Wherever "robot" turns up in a line of the entries below, that line counts. Say how many such lines there are, with no other words.

▶ [Stored records]:

= Beginning of Section =

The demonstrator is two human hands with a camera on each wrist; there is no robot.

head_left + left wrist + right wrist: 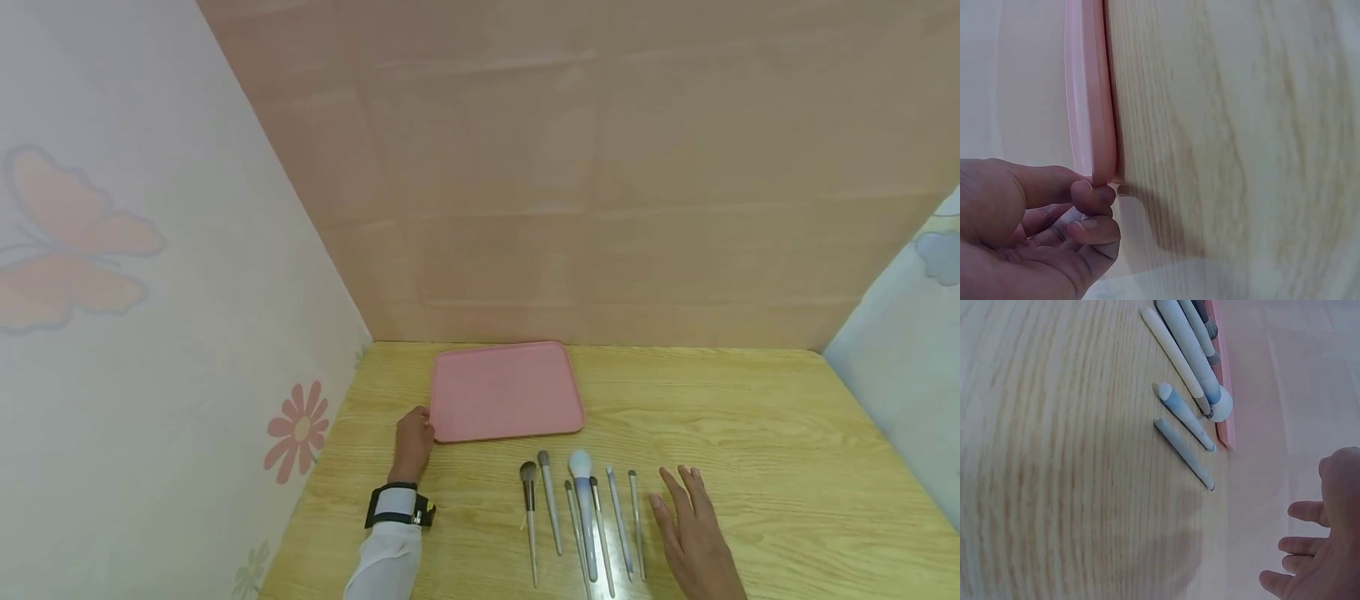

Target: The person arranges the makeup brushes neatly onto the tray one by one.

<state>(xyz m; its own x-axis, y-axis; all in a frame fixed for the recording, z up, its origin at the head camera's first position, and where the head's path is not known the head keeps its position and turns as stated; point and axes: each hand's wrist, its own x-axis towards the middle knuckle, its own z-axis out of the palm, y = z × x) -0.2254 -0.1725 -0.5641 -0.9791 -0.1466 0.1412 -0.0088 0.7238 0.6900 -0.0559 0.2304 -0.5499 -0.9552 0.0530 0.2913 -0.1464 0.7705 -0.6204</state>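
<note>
A pink rectangular tray lies on the wooden table near the back. My left hand pinches its near left corner; in the left wrist view, thumb and index finger meet at the tray's rim, with the other fingers curled below. Several makeup brushes lie in a loose row in front of the tray, heads pointing away from me. Among them are a dark-headed brush at the left and a large white-headed brush in the middle. My right hand, fingers spread, is held just right of the thin rightmost brush, holding nothing.
The wooden table meets a brown covered wall behind the tray. A white panel with flower and butterfly prints rises along the left side, and a pale panel bounds the right. A black strap circles the left wrist.
</note>
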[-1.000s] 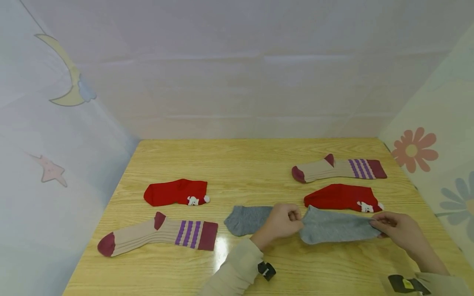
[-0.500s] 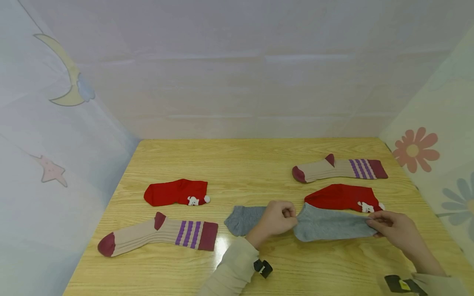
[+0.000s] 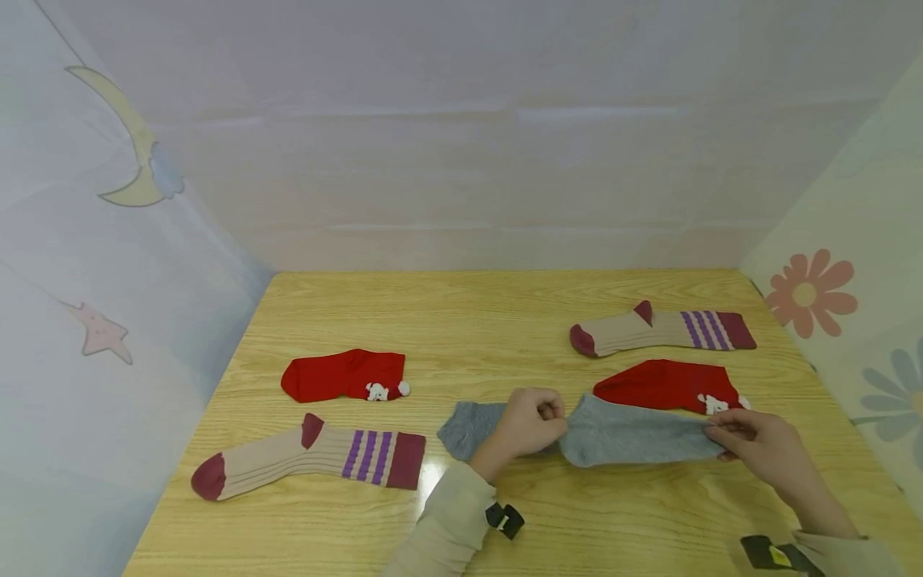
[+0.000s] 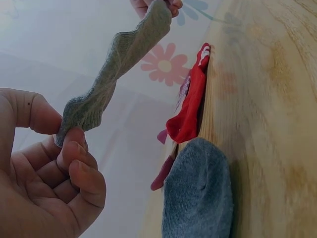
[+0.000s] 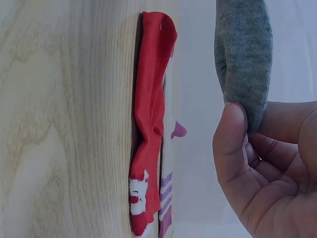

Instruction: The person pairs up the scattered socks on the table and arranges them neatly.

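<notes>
The pale grey knitted sock [image 3: 634,433] was in the air above the wooden table [image 3: 447,312], its long axis lying left to right, the broader end at left. Your left hand [image 3: 530,421] pinched this end narrowly; your right hand [image 3: 764,449] pinched the right end. Both forearms reached from the near side, the left hand above another grey sock [image 3: 469,429].
</notes>
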`<control>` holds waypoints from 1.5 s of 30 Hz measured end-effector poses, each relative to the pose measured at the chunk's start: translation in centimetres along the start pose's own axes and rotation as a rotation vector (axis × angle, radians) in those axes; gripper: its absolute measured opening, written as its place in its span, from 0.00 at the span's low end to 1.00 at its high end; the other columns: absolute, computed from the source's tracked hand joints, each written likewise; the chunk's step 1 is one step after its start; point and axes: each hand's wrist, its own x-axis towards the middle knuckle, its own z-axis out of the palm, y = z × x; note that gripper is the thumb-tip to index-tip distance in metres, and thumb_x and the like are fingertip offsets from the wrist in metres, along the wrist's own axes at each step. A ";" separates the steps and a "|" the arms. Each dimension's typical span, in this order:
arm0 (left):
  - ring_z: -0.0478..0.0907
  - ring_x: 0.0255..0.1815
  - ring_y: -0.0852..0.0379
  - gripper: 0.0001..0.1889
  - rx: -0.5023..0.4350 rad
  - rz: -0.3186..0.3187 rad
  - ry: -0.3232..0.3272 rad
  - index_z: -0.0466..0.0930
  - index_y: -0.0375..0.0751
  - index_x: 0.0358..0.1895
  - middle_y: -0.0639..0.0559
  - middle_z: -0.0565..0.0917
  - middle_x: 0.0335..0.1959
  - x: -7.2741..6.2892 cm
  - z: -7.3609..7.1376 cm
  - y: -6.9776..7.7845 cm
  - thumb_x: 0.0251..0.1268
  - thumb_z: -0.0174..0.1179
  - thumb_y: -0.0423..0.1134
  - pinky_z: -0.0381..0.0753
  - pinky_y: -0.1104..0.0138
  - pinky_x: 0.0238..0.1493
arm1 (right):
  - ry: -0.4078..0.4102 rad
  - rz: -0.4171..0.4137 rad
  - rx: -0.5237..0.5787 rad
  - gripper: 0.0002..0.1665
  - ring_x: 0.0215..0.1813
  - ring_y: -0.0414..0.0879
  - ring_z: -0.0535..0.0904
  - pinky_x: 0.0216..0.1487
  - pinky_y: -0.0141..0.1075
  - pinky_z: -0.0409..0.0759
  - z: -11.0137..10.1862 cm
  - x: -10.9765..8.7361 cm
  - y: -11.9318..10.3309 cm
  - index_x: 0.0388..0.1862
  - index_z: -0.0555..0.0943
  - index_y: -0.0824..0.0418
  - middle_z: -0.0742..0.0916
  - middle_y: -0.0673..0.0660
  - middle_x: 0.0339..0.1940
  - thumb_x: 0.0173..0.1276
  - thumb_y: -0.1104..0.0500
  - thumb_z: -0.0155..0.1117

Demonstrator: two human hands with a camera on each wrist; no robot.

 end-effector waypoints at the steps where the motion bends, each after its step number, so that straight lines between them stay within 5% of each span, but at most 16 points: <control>1: 0.57 0.10 0.68 0.08 0.001 -0.003 0.000 0.74 0.39 0.17 0.56 0.68 0.10 0.0 -0.1 0.0 0.47 0.55 0.24 0.60 0.77 0.14 | 0.002 -0.001 -0.002 0.14 0.24 0.44 0.80 0.27 0.36 0.79 0.1 0.0 -0.1 0.41 0.77 0.75 0.84 0.58 0.30 0.63 0.63 0.59; 35: 0.60 0.13 0.65 0.08 0.008 -0.068 0.037 0.76 0.38 0.21 0.55 0.70 0.14 -1.5 -2.5 -0.4 0.50 0.54 0.22 0.63 0.74 0.19 | -0.002 -0.062 0.056 0.13 0.25 0.45 0.80 0.27 0.36 0.79 1.3 0.3 -2.1 0.40 0.78 0.74 0.84 0.56 0.29 0.63 0.63 0.59; 45: 0.56 0.13 0.68 0.07 0.003 -0.059 0.020 0.75 0.30 0.21 0.51 0.68 0.14 -2.5 -4.1 3.3 0.51 0.51 0.20 0.60 0.75 0.20 | -0.006 -0.069 0.079 0.13 0.26 0.45 0.81 0.28 0.36 0.79 1.6 0.4 -2.5 0.40 0.77 0.73 0.83 0.53 0.28 0.63 0.63 0.59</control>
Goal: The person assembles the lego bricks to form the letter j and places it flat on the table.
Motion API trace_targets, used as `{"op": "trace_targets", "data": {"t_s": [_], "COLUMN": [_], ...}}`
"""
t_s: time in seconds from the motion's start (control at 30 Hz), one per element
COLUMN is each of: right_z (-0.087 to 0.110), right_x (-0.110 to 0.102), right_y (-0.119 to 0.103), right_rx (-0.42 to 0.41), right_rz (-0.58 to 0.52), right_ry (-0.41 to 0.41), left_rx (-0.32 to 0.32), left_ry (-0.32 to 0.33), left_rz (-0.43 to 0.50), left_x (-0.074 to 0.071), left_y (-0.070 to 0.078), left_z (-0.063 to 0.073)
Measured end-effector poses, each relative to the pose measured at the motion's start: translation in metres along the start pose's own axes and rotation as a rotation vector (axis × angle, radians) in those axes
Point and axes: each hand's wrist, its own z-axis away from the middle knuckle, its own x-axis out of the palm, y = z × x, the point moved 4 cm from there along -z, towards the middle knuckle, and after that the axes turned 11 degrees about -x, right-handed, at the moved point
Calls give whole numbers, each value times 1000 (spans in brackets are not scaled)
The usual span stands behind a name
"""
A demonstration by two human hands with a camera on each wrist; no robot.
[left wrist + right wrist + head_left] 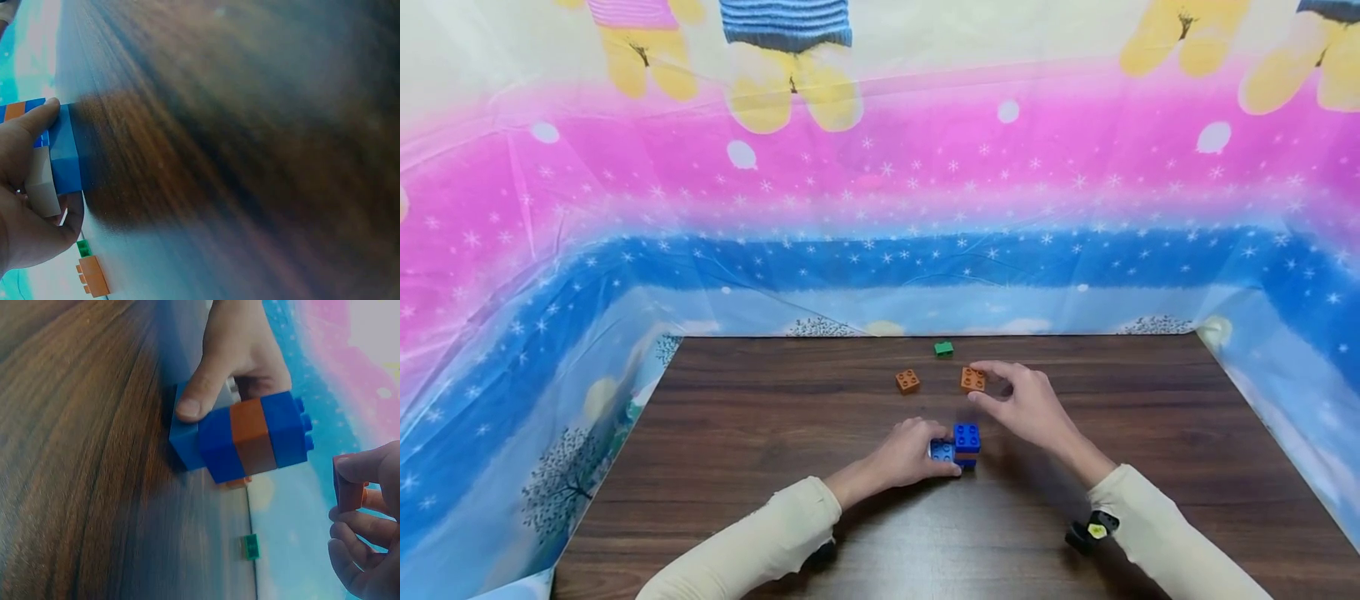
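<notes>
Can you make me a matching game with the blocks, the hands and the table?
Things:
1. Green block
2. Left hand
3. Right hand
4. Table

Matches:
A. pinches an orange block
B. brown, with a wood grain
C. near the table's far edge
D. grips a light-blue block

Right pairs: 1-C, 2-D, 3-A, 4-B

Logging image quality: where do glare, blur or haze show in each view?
Head view: pale glare low on the dark brown wood-grain tabletop; left wrist view: tabletop grain smeared, darker toward the upper right; right wrist view: bluish haze over the tabletop's lower part, the studded blue-and-orange plastic brick stack looks fairly crisp.
</notes>
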Motion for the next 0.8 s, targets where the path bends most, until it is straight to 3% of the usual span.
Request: {"op": "trace_targets", "data": {"t_s": [0.53, 0.8], "right_z": [18, 29], "right_x": [3, 8], "right_y": [-19, -21], "right_rx": [-95, -100], "right_rz": [-43, -69], "right_ry": [-10, -49], "left_rx": [-3, -6], "left_ry": [7, 4], "left_rz": [-1, 4], "left_x": [-2, 0], "left_y": [2, 1], "left_z": [0, 1]}}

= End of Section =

▶ [SOLUTION]:
3